L’aquarelle est difficile. Pourtant d’après la chanson : « la peinture à l’huile, c’est bien plus difficile mais c’est bien plus beau que la peinture à l’eau ». En fait, toute technique exige un minimum de pratique, d’effort. L’aquarelle est d’un abord facile. La maîtrise demande beaucoup de temps.
Aquarelle est une technique rapide. Une rumeur communément propagée préconise « d’enlever » une aquarelle en 2 heures au maximum. Alors que beaucoup de maîtres de cette technique ont indiqué que leur aquarelle avait demandé plus de 10 ou 12h de réalisation parfois en plusieurs jours (Gustave Moreau : une aquarelle en 22 jours à raison de 6h par jour !). Peinture primesautière, peinture pensée et longuement ressentie. Les deux sont possibles
Une aquarelle ne se corrige pas. Pas de repentir possible. Bien sûr, si repentir signifie repeindre un tableau sur le précédent comme la peinture à l’huile le permet. Par contre, de nombreux perfectionnements et corrections sont possibles, si on s’y prend bien. Dans certains cas, on peut laver toute une partie pour la reprendre. On peut même en tirer des effets surprenants.

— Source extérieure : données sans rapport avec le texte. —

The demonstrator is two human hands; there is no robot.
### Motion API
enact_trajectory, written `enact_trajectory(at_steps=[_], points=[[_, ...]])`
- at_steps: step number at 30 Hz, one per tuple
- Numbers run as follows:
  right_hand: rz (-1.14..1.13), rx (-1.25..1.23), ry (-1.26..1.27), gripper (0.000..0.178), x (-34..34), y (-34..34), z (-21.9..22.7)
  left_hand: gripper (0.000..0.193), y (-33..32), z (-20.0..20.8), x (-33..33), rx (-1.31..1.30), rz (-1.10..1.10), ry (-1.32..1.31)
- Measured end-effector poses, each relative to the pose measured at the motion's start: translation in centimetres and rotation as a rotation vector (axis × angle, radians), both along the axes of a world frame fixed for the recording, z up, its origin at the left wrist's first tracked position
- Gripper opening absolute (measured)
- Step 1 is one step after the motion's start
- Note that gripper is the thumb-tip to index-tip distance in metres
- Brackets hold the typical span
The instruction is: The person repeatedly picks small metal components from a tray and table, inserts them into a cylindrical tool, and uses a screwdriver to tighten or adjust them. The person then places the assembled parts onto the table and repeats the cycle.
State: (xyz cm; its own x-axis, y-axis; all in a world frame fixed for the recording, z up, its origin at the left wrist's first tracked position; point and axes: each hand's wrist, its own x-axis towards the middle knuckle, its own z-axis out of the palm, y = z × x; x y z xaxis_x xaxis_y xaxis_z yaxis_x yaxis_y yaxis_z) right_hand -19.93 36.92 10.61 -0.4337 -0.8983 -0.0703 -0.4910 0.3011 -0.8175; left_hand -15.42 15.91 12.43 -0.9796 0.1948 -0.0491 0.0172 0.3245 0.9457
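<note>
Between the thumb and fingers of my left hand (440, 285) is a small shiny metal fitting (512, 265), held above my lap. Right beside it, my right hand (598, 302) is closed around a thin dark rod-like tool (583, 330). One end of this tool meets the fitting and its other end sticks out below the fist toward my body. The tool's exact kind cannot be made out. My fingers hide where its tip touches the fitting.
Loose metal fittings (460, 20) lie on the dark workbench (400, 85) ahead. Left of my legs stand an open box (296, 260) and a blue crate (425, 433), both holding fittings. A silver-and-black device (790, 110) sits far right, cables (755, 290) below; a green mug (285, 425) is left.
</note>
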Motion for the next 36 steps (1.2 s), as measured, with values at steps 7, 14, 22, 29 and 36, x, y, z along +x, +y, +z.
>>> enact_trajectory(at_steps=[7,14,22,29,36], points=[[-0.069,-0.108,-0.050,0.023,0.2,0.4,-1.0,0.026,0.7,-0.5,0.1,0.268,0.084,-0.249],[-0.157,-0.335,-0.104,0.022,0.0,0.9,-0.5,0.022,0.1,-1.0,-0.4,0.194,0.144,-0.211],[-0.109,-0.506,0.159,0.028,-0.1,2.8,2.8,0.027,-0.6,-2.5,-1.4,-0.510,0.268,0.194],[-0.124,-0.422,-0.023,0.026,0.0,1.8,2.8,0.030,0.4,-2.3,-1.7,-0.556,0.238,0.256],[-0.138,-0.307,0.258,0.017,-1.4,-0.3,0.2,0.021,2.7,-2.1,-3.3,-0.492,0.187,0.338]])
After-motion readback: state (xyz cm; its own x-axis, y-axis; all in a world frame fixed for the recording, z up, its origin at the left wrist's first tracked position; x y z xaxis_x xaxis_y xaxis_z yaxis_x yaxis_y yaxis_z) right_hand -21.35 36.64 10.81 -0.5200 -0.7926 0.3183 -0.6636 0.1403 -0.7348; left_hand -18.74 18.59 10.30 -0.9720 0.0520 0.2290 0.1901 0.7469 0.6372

D’aucuns revendiquent de se spécialiser dans une technique précise « mouillé sur mouillé », « mouillé sur sec », « sec sur sec », « sec sur mouillé » (je ne suis pas sûr que toutes les combinaisons ont un sens, mais c'est plus symétrique pour la théorie). Cette démarche revient à réduire son horizon et ses compétences. La spécialisation est souvent un appauvrissement. Il faut cultiver tous les moyens à sa disposition dans la même aquarelle.